7 Destarte, Che responde também a crítica dos proponentes do cálculo econômico quando afirmam que a lei do valor continua existindo devido à permanência do caráter social do trabalho (produção para consumo alheio) e, portanto, da forma valor. Ao considerar o Estado como uma grande empresa nega-se a existência de relações mercantis na transferência de valores de uso entre as unidades produtivas. Assim, dentro do socialismo, quando toda a propriedade for socializada, seria extinta a forma mercadoria e a lei do valor perderia completamente a vigência (CARCANHOLO & NAKATANI, 2006: 18; grifos nossos). Não existe uma pluralidade de proprietários dos produtos como o afirma Lange (1973) e, portanto, não há razão pela qual a produção em uma economia socialista seja produção de mercadorias (e, portanto submetida à lei do valor). Ora, no capitalismo a lei do valor, apesar de ser determinada na produção, só se manifesta no ato de troca, o que é em si contraditório ao cálculo econômico. A lei do valor não pode ser base das decisões econômicas dado que ainda não se concretizou. Essa incompreensão por parte dos defensores do cálculo econômico foi inclusive criticada por economistas burgueses como Hayek e Mises. Não obstante, Guevara (1963: 194) considera a lei do valor como parcialmente existente, devido aos restos subsistentes da sociedade mercantil e, principalmente, nas relações econômicas com o exterior. Contudo, segundo ele, a planificação deve ser conduzida visando liquidar, o mais vigorosamente possível, as categorias antigas, entre as quais se incluem mercado, o dinheiro... e a própria lei do valor. CONCLUSÃO Tentamos demonstrar sucintamente que a lei do valor possui várias dimensões não abrangidas pela concepção daqueles que a defendem enquanto lei econômica fundamental a ser seguida e utilizada como instrumento de equilíbrio e distribuição do trabalho social. A análise das várias dimensões da lei do valor demonstra que ela corresponde a uma determinada forma social e histórica de produção de riqueza, no caso a mercantilcapitalista, dessa forma a lei do valor pode ser mais precisamente compreendida como

8 lei do valor-capital e suas características são, simultaneamente, causa e resultado dessa forma de organização social da produção. Como observa Marx (1988, vol. V: 296, grifos nossos): O caráter histórico dessas relações de distribuição é o caráter histórico das relações de produção, das quais elas só expressam um lado. A distribuição capitalista é diferente das formas de distribuição que se originam de outros modos de produção e cada forma de distribuição desaparece com a forma determinada de produção da qual ela se origina e à qual ela corresponde. Buscar a manutenção de categorias mercantis-capitalistas como a lei do valor traz outros problemas não discutidos no artigo, mas que se pode inferir brevemente e que cremos ser motivo fundamental para a negação da lei do valor por parte do Che. Obviamente, se mantendo a distribuição através da lógica mercantil, os homens continuariam dependentes de mercadorias, se relacionariam através dos produtos de seus trabalhos, ou seja, perpetuariam a alienação e fetiche da mercadoria. Um contrasenso, dado que o objetivo último do socialismo é plena libertação do homem das amarras fetichizadas e exploratórias das demais organizações sociais, o relacionamento direto entre seres humanos.

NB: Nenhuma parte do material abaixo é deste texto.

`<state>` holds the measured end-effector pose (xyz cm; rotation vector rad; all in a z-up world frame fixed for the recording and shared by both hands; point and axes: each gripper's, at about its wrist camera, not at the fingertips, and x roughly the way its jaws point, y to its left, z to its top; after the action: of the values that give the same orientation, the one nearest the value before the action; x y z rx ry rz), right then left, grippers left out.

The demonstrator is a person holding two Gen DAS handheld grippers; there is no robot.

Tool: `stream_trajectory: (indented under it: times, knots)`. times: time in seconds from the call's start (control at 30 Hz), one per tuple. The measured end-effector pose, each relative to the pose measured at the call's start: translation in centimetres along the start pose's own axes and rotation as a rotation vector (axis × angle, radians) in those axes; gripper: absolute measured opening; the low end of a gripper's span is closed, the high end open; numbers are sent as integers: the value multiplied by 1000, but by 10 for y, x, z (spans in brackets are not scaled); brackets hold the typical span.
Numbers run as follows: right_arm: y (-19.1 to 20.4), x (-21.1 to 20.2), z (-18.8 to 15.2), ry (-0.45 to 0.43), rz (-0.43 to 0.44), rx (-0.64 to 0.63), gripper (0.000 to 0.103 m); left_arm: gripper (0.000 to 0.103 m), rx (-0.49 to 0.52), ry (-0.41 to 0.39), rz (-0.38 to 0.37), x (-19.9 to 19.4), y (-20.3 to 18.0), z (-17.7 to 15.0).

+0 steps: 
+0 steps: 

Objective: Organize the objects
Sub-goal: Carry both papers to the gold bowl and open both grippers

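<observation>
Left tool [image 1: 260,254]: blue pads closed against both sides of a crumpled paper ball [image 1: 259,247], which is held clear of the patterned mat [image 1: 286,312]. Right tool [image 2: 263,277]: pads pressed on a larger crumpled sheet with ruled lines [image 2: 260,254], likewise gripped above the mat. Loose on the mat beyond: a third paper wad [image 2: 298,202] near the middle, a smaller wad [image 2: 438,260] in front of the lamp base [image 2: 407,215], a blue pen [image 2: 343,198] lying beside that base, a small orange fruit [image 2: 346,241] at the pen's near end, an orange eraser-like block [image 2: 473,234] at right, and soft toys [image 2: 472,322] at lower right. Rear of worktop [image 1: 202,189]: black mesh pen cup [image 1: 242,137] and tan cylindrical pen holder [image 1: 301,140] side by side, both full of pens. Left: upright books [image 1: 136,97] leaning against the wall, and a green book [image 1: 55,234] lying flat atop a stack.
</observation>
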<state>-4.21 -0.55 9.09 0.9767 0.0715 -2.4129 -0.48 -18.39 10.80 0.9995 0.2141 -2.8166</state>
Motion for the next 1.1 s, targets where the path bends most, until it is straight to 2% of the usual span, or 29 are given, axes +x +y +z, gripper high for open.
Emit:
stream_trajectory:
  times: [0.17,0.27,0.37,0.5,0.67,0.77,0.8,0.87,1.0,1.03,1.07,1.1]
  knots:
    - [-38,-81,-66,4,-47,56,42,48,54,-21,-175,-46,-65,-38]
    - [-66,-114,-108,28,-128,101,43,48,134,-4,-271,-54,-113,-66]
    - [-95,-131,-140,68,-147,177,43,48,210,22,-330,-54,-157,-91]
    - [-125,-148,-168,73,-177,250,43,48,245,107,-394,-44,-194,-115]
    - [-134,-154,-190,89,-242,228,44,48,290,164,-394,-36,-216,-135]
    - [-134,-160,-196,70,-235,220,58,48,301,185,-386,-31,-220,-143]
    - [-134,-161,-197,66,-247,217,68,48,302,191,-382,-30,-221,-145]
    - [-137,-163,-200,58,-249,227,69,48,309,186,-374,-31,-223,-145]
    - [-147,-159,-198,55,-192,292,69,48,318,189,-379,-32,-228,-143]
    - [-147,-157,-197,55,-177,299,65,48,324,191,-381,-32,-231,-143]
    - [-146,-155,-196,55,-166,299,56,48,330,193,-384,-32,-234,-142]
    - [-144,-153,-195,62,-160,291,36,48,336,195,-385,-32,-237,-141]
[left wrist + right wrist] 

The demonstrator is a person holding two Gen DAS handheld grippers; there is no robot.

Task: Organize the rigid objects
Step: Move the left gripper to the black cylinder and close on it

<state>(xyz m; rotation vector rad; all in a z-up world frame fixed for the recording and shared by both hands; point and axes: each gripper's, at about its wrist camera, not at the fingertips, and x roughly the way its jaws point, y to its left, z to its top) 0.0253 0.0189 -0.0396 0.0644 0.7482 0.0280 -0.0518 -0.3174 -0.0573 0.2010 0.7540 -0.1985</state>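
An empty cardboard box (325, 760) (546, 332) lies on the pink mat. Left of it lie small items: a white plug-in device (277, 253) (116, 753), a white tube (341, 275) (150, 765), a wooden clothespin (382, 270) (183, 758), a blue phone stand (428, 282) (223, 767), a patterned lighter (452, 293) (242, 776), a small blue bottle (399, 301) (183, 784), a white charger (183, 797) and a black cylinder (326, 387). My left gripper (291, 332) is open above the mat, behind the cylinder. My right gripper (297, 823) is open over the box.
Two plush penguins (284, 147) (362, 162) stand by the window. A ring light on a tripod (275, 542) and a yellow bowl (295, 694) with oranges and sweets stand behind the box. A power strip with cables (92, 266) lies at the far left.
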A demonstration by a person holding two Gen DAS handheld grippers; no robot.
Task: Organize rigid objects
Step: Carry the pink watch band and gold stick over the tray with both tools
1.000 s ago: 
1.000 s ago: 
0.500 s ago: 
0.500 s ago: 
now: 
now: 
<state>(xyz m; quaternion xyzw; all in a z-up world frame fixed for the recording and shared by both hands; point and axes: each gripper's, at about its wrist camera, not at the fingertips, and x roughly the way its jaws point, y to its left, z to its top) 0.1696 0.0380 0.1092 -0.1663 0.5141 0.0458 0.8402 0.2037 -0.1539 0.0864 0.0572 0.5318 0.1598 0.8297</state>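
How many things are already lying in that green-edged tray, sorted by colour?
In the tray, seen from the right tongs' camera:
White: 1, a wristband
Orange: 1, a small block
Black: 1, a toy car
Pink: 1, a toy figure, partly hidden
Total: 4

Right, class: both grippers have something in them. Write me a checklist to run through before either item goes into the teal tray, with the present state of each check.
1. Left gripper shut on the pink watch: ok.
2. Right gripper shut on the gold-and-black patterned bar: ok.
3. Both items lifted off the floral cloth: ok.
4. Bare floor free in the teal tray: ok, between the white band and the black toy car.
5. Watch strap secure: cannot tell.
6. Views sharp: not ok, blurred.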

Conclui-se que é logicamente impossível manter a lei do valor em uma sociedade com projeto socialista. Sendo a lei do valor o mecanismo de regulação da produção, consumo, emprego, acumulação... O homem não detém o controle direto da produção da riqueza e renuncia sua capacidade de transformação consciente da sociedade, de tal forma que a condução de um novo projeto com o objetivo de emancipação completa do homem, para além do capital e seus fetiches, fica comprometido e que acaba culminando (como demonstrado historicamente) no retorno pleno da lógica capitalista de produção.